The International Monetary Fund (IMF) has advised the Nigerian government to prepare a supplementary budget to accommodate the proposed increase in the minimum wage for workers. This recommendation stems from the likelihood that the negotiated wage amount may surpass the allocation in the original 2024 budget.
According to the IMF's latest staff country report for Nigeria, the authorities acknowledged the potential need for a supplementary budget to cover the outcomes of ongoing wage structure negotiations. The report also suggests that adjustments to domestic and external borrowing ceilings may be necessary to prevent additional borrowings from the Central Bank's Ways and Means.
The ongoing negotiations between Organised Labour and the government seek to address the harsh economic conditions, exacerbated by recent reforms such as the removal of fuel subsidy and the unification of the foreign exchange market.
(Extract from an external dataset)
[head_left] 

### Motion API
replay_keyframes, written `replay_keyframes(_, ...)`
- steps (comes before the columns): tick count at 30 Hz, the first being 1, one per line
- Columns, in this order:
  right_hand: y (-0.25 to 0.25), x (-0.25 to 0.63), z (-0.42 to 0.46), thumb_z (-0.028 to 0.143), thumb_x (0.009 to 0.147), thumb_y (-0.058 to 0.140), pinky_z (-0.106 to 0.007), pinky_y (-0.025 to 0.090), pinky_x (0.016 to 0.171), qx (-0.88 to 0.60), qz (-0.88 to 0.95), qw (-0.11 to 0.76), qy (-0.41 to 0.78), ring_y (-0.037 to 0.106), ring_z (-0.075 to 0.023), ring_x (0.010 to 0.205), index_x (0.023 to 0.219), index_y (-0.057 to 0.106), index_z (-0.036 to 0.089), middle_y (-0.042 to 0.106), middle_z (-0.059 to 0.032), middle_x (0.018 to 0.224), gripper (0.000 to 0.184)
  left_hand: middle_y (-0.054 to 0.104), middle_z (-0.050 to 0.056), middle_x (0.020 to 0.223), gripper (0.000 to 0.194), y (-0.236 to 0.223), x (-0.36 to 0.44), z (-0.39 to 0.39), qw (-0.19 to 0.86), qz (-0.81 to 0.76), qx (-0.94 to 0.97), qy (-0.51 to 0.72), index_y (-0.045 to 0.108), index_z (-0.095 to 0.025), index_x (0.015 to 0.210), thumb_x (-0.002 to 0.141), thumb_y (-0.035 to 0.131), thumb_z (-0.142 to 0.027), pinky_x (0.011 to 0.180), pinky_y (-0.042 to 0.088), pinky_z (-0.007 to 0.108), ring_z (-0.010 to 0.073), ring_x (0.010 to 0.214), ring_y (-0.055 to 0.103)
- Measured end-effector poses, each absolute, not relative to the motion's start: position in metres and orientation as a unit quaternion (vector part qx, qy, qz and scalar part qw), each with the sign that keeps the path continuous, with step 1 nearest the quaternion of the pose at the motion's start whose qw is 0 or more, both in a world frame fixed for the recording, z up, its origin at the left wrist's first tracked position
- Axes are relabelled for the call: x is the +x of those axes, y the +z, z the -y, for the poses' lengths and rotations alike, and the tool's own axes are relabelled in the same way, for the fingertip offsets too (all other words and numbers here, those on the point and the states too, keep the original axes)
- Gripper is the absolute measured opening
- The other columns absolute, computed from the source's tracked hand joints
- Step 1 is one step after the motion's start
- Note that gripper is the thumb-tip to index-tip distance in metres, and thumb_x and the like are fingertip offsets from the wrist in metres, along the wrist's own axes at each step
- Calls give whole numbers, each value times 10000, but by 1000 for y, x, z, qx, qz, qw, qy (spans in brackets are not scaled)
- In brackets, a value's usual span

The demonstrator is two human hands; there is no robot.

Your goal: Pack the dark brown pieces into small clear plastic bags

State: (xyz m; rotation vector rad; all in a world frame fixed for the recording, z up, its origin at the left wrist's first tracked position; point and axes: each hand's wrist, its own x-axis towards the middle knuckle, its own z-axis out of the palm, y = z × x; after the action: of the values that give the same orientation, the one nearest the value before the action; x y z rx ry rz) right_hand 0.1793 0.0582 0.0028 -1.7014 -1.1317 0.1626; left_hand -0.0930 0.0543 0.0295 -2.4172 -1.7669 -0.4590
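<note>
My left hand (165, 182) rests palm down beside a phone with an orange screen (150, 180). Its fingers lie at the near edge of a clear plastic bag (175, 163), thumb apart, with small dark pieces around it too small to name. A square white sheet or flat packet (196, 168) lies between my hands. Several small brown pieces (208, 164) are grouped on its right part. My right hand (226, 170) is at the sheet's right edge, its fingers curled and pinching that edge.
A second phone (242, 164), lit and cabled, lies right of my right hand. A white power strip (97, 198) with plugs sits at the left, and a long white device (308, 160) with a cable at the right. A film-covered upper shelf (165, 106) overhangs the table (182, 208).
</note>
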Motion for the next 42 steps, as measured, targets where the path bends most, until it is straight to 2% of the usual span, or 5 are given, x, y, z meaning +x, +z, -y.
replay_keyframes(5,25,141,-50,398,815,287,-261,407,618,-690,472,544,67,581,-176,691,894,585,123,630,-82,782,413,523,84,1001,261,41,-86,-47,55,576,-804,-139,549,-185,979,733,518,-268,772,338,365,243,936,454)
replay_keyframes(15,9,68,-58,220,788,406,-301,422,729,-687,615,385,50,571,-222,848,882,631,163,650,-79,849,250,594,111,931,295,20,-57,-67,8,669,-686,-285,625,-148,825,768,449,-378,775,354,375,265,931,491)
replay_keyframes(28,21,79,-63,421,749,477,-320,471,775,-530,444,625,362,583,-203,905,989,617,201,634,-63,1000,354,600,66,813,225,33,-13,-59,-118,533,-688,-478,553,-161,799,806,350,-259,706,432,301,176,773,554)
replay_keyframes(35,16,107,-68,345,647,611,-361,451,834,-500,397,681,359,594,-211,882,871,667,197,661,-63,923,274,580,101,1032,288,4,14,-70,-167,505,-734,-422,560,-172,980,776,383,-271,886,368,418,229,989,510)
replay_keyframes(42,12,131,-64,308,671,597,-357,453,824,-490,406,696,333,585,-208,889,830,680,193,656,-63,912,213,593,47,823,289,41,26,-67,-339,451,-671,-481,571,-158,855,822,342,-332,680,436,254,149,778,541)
While labour leaders advocate for a substantial increase, there are indications that the tripartite committee may recommend a new minimum wage of N70,000, significantly higher than the current N30,000.
The IMF report highlights concerns about the adequacy of the budget allocation for personnel costs, which was set at N6.48 trillion in the 2024 budget. Additionally, the IMF predicts that the country's budget deficit for 2024 will exceed projections due to implicit subsidies for fuel and electricity, alongside rising interest expenses on debt.
Minister of Finance, Wale Edun, aims to reduce the budget deficit from 6.1% in the 2023 budget to 3.8% in the current appropriation. However, IMF staff projects a higher fiscal deficit for 2024, driven by lower oil and gas revenue projections, higher subsidies, and increased interest costs.
To address financing needs, the IMF suggests meeting requirements from the market and external borrowing. While domestic market financing is expected to increase, the government aims to retire outstanding Ways and Means borrowing from the Central Bank through the issuance of domestic securities. The report emphasizes the need to avoid crowding out private sector credit and suggests exploring options such as drawing down government deposits at the Central Bank or additional securitization operations.
Overall, the IMF supports an opportunistic issuance of Eurobonds, considering the costlier external financing landscape and upcoming maturities in 2025. A strategic mix of Eurobond issuance and official financing is deemed necessary to manage the country's fiscal challenges effectively.